720540mainpia16710673.jpg

This view of layered rocks on the floor of McLaughlin Crater shows sedimentary rocks that contain spectroscopic evidence for minerals formed through interaction with water. Image credit: NASA/JPL-Caltech/Univ. of Arizona › Full image and caption

PASADENA, Calif. -- A NASA spacecraft is providing new evidence of a wet underground environment on Mars that adds to an increasingly complex picture of the Red Planet's early evolution.

The new information comes from researchers analyzing spectrometer data from NASA's Mars Reconnaissance Orbiter, which looked down on the floor of McLaughlin Crater. The Martian crater is 57 miles (92 kilometers) in diameter and 1.4 miles (2.2 kilometers) deep. McLaughlin's depth apparently once allowed underground water, which otherwise would have stayed hidden, to flow into the crater's interior.

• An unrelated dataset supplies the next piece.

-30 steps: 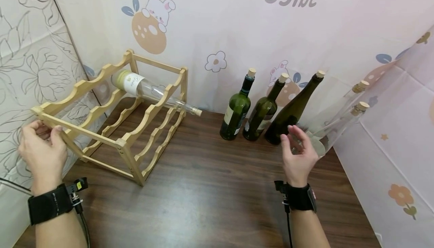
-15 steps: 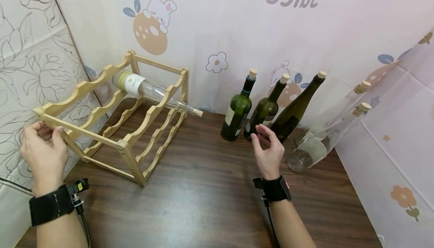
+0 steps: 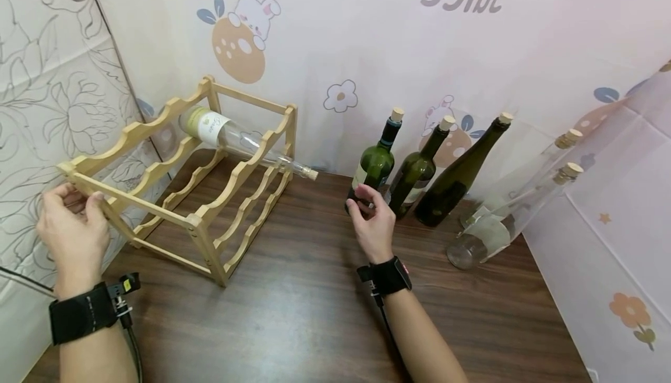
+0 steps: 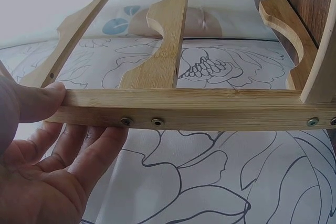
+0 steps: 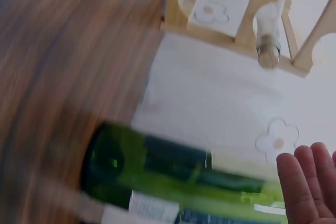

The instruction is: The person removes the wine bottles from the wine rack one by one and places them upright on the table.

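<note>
My left hand (image 3: 73, 231) grips a corner post of the pale wooden wine rack (image 3: 208, 249). In the left wrist view the thumb (image 4: 44, 100) lies on one side of the post, with the fingers against the other. A clear corked bottle (image 3: 211, 128) with a white label lies in the rack's top tier, its neck toward the right. My right hand (image 3: 376, 226) is in front of the leftmost green wine bottle (image 3: 378, 162), hiding part of its base. The right wrist view shows straight fingers (image 5: 296, 187) beside this bottle; contact cannot be told.
Two more dark green corked bottles (image 3: 416, 167) (image 3: 456, 176) stand to the right, the farther one leaning. Beyond them, two clear corked bottles (image 3: 487, 236) lean toward the right wall. A printed curtain (image 3: 341, 34) backs the brown wood-grain table (image 3: 293, 313).
My right hand has moved left, from the clear bottles past the dark green ones to the leftmost green bottle. The left hand keeps its grip on the rack.
</note>
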Tool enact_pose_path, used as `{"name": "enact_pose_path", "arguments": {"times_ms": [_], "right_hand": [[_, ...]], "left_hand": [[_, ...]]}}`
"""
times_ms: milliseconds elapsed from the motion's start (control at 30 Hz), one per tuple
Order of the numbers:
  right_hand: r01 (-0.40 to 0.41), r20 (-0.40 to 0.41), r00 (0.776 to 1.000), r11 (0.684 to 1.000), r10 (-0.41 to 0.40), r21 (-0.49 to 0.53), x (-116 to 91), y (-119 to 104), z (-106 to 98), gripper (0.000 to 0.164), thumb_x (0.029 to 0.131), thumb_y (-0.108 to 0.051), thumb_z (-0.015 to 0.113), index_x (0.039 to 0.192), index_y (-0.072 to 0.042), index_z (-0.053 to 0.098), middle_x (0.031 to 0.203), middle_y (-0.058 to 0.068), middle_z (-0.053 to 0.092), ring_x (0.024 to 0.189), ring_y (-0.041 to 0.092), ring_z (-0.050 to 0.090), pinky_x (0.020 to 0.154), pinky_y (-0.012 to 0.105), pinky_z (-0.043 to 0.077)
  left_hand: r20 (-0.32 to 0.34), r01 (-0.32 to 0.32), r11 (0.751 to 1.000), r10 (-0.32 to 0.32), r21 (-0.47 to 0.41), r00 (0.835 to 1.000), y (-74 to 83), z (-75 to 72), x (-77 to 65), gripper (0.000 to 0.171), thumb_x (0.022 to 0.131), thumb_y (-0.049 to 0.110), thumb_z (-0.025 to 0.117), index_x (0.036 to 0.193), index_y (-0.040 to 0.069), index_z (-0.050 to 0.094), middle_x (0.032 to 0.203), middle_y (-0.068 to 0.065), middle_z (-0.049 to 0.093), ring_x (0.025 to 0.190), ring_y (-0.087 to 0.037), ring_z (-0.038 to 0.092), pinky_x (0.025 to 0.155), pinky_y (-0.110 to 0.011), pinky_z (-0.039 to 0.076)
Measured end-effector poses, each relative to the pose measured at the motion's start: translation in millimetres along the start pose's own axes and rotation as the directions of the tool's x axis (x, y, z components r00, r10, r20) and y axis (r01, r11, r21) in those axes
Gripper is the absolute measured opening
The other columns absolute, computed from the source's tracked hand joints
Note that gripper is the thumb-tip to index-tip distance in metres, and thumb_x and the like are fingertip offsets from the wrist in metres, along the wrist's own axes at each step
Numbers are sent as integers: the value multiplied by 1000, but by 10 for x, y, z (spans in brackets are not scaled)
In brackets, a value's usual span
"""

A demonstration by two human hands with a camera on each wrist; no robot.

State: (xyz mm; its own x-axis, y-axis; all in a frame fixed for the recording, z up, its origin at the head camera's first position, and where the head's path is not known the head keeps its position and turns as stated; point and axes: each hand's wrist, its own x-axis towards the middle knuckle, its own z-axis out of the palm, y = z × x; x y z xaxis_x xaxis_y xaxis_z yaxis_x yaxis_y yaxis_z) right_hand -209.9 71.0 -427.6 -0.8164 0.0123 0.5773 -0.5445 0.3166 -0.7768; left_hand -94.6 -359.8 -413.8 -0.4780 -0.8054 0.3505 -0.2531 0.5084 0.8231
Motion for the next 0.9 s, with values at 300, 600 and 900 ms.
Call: {"name": "enact_pose_path", "arguments": {"times_ms": [300, 600, 900], "right_hand": [[-123, 53, 992, 988, 119, 92, 25, 37, 428, 37, 93, 8, 72, 129, 10, 65, 124, 33, 68, 115, 50, 67, 96, 63, 59], [-106, 101, 991, 984, 93, 141, -29, 274, 733, 39, 93, 3, 76, 130, 5, 66, 126, 26, 70, 115, 44, 69, 95, 55, 62], [-104, 135, 987, 984, 85, 144, -18, 170, 921, 33, 95, -8, 77, 128, -3, 70, 124, 20, 73, 113, 35, 73, 93, 45, 65]], "left_hand": [[-18, -45, 999, 44, -29, 999, -15, 0, 21, 41, 103, 23, 64, 140, 6, 58, 99, 38, 39, 86, 24, 42, 87, -3, 40], [-24, -72, 996, 71, -44, 997, -39, 1, 9, 40, 103, 22, 66, 138, 5, 59, 98, 38, 40, 85, 25, 43, 83, -2, 38], [-32, -77, 996, 76, -37, 997, -43, -4, 0, 39, 103, 24, 65, 137, 4, 59, 100, 38, 40, 86, 26, 43, 88, -3, 40]]}}
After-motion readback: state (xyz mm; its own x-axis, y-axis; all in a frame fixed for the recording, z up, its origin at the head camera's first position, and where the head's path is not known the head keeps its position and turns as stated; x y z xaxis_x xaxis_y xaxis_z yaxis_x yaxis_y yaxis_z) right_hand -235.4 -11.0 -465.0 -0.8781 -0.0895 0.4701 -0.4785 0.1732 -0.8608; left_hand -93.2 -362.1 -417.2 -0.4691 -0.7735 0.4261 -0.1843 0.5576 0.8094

Layered, flat rocks at the bottom of the crater contain carbonate and clay minerals that form in the presence of water. McLaughlin lacks large inflow channels, and small channels originating within the crater wall end near a level that could have marked the surface of a lake.

Together, these new observations suggest the formation of the carbonates and clay in a groundwater-fed lake within the closed basin of the crater. Some researchers propose the crater interior catching the water and the underground zone contributing the water could have been wet environments and potential habitats. The findings are published in Sunday's online edition of Nature Geoscience.

"Taken together, the observations in McLaughlin Crater provide the best evidence for carbonate forming within a lake environment instead of being washed into a crater from outside," said Joseph Michalski, lead author of the paper, which has five co-authors. Michalski also is affiliated with the Planetary Science Institute in Tucson, Ariz., and London's Natural History Museum.

Michalski and his co-authors used the Compact Reconnaissance Imaging Spectrometer for Mars (CRISM) on the Mars Reconnaissance Orbiter (MRO) to check for minerals such as carbonates, which are best preserved under non-acidic conditions.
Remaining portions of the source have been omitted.